DESCRIPTION OF THE TASK
The answer should consist of each line below that contains the word "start".

───

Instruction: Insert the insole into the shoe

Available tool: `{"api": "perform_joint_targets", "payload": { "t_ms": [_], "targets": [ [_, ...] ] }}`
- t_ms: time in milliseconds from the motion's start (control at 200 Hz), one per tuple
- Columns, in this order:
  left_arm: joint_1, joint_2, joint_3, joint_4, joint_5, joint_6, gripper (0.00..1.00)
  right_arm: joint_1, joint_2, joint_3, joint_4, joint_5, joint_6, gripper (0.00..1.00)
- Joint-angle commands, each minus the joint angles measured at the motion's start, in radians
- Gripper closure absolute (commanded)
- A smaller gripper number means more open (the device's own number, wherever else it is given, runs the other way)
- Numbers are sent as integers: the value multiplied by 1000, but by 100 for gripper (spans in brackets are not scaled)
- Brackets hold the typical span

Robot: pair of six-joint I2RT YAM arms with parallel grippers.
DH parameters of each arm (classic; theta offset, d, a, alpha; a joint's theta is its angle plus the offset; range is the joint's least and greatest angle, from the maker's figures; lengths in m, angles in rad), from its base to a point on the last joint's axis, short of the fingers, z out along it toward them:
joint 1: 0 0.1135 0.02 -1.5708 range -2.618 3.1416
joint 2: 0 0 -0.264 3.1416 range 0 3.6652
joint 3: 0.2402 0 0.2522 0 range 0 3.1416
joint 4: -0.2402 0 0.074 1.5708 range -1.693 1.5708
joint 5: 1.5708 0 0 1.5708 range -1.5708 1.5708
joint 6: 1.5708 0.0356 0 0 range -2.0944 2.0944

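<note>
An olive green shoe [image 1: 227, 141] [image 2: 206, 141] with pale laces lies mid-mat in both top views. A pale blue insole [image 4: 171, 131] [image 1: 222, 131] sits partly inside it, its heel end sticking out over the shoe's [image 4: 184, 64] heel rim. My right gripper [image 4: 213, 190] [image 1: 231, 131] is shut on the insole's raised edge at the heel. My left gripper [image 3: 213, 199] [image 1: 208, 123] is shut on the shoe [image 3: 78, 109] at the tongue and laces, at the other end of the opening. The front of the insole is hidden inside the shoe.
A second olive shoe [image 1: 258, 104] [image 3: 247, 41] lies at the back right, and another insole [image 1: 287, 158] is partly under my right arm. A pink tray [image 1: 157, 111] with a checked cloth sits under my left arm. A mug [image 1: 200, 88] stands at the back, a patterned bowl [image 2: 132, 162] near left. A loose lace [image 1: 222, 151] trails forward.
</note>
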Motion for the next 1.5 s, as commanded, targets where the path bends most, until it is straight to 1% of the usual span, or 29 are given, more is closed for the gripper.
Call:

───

FINAL ANSWER
- t_ms: time in milliseconds from the motion's start (control at 200 Hz), one per tuple
- Joint-angle commands, each minus the joint angles measured at the motion's start, in radians

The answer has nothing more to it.